REQUIREMENT:
Images are to be dropped, and the rest of the data reproduced exactly.

COLLECTED MATERIAL:

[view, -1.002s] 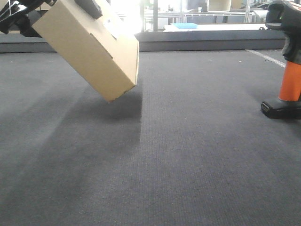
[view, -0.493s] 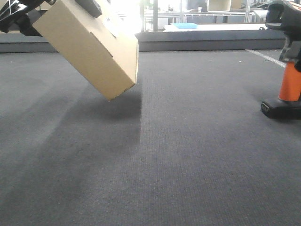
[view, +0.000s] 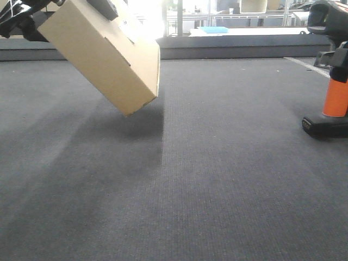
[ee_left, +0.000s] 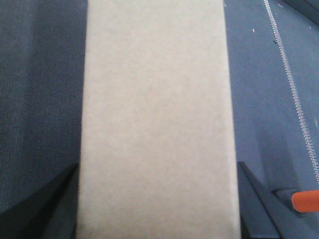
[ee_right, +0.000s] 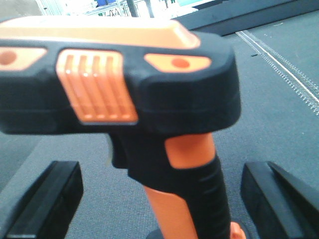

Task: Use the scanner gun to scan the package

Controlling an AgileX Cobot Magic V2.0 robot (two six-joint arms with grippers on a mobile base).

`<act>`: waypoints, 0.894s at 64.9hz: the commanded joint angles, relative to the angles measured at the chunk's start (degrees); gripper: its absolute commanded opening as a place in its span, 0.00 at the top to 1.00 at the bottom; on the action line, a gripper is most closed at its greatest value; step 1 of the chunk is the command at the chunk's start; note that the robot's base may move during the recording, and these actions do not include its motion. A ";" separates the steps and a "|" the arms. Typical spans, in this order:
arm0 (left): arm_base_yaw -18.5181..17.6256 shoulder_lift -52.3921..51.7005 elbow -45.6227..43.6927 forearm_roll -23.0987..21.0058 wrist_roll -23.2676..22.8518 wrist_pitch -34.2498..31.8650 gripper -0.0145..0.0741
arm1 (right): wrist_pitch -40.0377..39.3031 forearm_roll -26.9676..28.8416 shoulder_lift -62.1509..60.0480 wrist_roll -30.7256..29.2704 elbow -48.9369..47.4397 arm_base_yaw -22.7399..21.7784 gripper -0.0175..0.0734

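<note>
Your left gripper [ee_left: 157, 167] is clamped across the width of the package [view: 103, 54], one finger on each long side. The box hangs tilted, its lowest corner clear of the grey carpeted surface [view: 217, 179]. It looks like light cardboard with stiff faces, so you need only a modest squeeze, and more would likely dent the walls. The side-to-side grip should suit it. The left wrist view shows only a plain tan face, so I can't tell which way the label points.

The scanner gun [view: 337, 98] stands upright on its flat base at the far right, well apart from the package. Your right gripper [ee_right: 159, 172] is spread wide with a finger on either side of the orange neck, and carpet shows in the gap on both sides, so nothing is gripped.

Expect the scanner to be hard, smooth plastic and top-heavy (that bulky head sits well above the narrow neck). Close on the neck just under the head, where the black ribbed section should give some bite. A lower grip would probably let the head swing. Squeeze firmly, since it won't crush, and lift straight up so the base doesn't drag.
</note>
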 commanded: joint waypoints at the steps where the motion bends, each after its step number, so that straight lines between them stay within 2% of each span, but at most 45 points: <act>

WRITTEN RESPONSE:
[view, -1.002s] 
[view, -0.493s] 
[view, +0.000s] 
[ee_left, +0.000s] 
[ee_right, +0.000s] 

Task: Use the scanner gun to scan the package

Controlling an AgileX Cobot Magic V2.0 robot (two six-joint arms with grippers on a mobile base).

`<act>`: waypoints, 0.894s at 64.9hz: the commanded joint angles, relative to the angles measured at the chunk's start (degrees); gripper: its absolute commanded opening as a place in its span, 0.00 at the top to 1.00 at the bottom; on the action line, a gripper is most closed at its greatest value; step 1 of the chunk is the command at the chunk's start; note that the robot's base may move during the recording, and these actions do not include its motion. A ";" separates the steps and a "|" the arms. Typical spans, in this order:
arm0 (left): arm_base_yaw -18.5181..17.6256 shoulder_lift -52.3921..51.7005 elbow -45.6227..43.6927 forearm_roll -23.0987..21.0058 wrist_roll -23.2676..22.8518 wrist_pitch -34.2498..31.8650 gripper -0.0145..0.0741
arm1 (right): wrist_pitch -40.0377..39.3031 forearm_roll -26.9676..28.8416 shoulder_lift -62.1509..60.0480 wrist_roll -30.7256..29.2704 elbow -48.9369..47.4397 arm_base_yaw -22.7399..21.7784 gripper -0.0175..0.0734

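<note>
Your left gripper [ee_left: 157, 167] is clamped across the width of the package [view: 103, 54], one finger on each long side. The box hangs tilted, its lowest corner clear of the grey carpeted surface [view: 217, 179]. It looks like light cardboard with stiff faces, so you need only a modest squeeze, and more would likely dent the walls. The side-to-side grip should suit it. The left wrist view shows only a plain tan face, so I can't tell which way the label points.

The scanner gun [view: 337, 98] stands upright on its flat base at the far right, well apart from the package. Your right gripper [ee_right: 159, 172] is spread wide with a finger on either side of the orange neck, and carpet shows in the gap on both sides, so nothing is gripped.

Expect the scanner to be hard, smooth plastic and top-heavy (that bulky head sits well above the narrow neck). Close on the neck just under the head, where the black ribbed section should give some bite. A lower grip would probably let the head swing. Squeeze firmly, since it won't crush, and lift straight up so the base doesn't drag.
</note>
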 commanded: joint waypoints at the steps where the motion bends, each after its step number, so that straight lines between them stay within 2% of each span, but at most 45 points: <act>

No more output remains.